Below are the R codes for Fuzzy Matching and its application.

# Clear R environment: 

rm(list = ls())

library(dplyr)
library(tidyr)
library(stringr)
library(fuzzyjoin)
library(viridis)
library(ggplot2)
library(tidycensus)

# Retrieve unemployed and labor force data: 

unemployment_data <- get_acs(geography = "county",
                             variables = c(unemployed = "B23025_005", labor_force = "B23025_003"),
                             year = 2021,
                             survey = "acs5")

# Convert to wide form data: 

unemployment_data %>% 
  select(NAME, variable, estimate) %>% 
  pivot_wider(names_from = "variable", values_from = "estimate") -> unemployment_wide

# Calculate unemployment rate by country: 

unemployment_wide %>% 
  mutate(rate = 100*unemployed / labor_force) %>% 
  mutate(NAME = str_to_lower(NAME)) -> unemployment_wide


unemployment_wide %>% 
  mutate(subregion = str_extract(NAME, ".*(?=\\s(county|parish|city))")) %>% 
  filter(!str_detect(subregion, "puerto rico")) %>% 
  filter(!str_detect(subregion, "alaska")) -> unemployment_wide

# Get data for all US counties: 

county_df <- map_data("county", projection = "albers", parameters = c(39, 45))

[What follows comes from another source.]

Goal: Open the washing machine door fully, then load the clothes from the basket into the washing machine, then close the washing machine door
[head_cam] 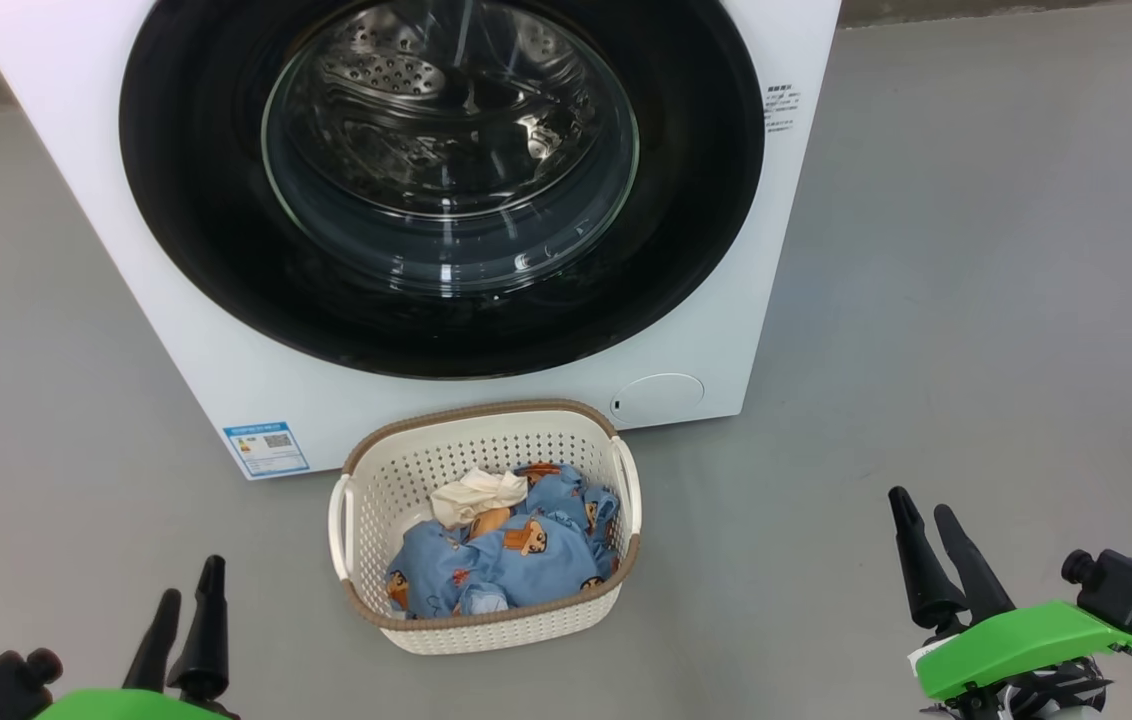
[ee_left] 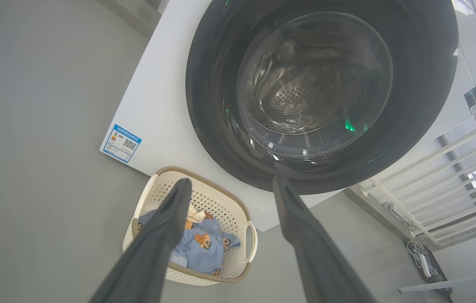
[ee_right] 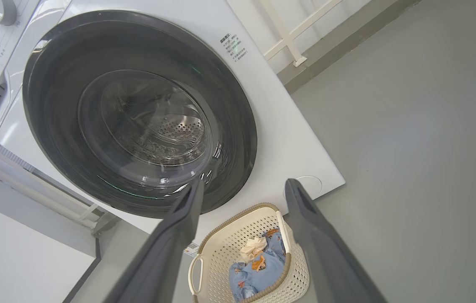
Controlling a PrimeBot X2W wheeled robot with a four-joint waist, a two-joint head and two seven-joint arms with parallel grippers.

# Get data for all US states: 

state_df <- map_data("state", projection = "albers", parameters = c(39, 45))

# Fuzzy join: 

county_df %>%
  stringdist_left_join(unemployment_wide,
                       by = "subregion",
                       max_dist = 2,
                       method = "lv") -> county_df


# Make Choropleth Map: 

library(showtext)

my_font <- "Lato"

font_add_google(name = my_font, family = my_font)

showtext_auto()


ggplot() + 
  geom_polygon(data = county_df, aes(long, lat, group = group, fill = rate), colour = alpha("white", 0.1)) + 
  geom_path(data = state_df, aes(long, lat, group = group), colour = "white") + 
  theme_minimal() +
  theme(plot.background = element_rect(fill = "#EFF2F4", color = NA)) + 
  labs(title = "US Unemployment Rate by County, 2021", 
       subtitle = "This map shows the latest unemployment rate for each county in the United States.\nThe map updates itself daily and will show the most recent data available.", 
       caption = "Data Source: U.S Census Bureau | Graphic Design: Nguyen Chi Dung") + 
  theme(text = element_text(family = my_font)) + 
  theme(axis.text = element_blank()) + 
  theme(axis.title = element_blank()) + 
  theme(panel.grid = element_blank()) + 
  theme(plot.margin = unit(rep(0.5, 4), "cm")) +
  theme(plot.title = element_text(size = 18, color = "grey20")) + 
  theme(plot.subtitle = element_text(size = 10, color = "grey30")) + 
  theme(plot.caption = element_text(size = 8, color = "grey40")) + 
  scale_fill_viridis(discrete = FALSE,
                     option = "F", 
                     name = "Unemployment Rate (%)",
                     direction = -1,
                     guide = guide_colourbar(direction = "horizontal",
                                             barheight = unit(2, units = "mm"),
                                             barwidth = unit(40, units = "mm"),
                                             draw.ulim = FALSE,
                                             title.hjust = 0.5,
                                             label.hjust = 0.5, 
                                             title.position = "top")) + 
  theme(legend.position = c(0.5, 0.93)) + 
  theme(legend.text = element_text(color = "grey30")) + 
  theme(legend.title = element_text(colour = "grey20", size = 9)) 

References

  1. Robinson, D., & Hayes, M. (2020). fuzzyjoin: Join Data Frames on Inexact Matching. R package documentation.
  2. Wickham, H., François, R., Henry, L., & Müller, K. (2019). dplyr: A Grammar of Data Manipulation. R package documentation.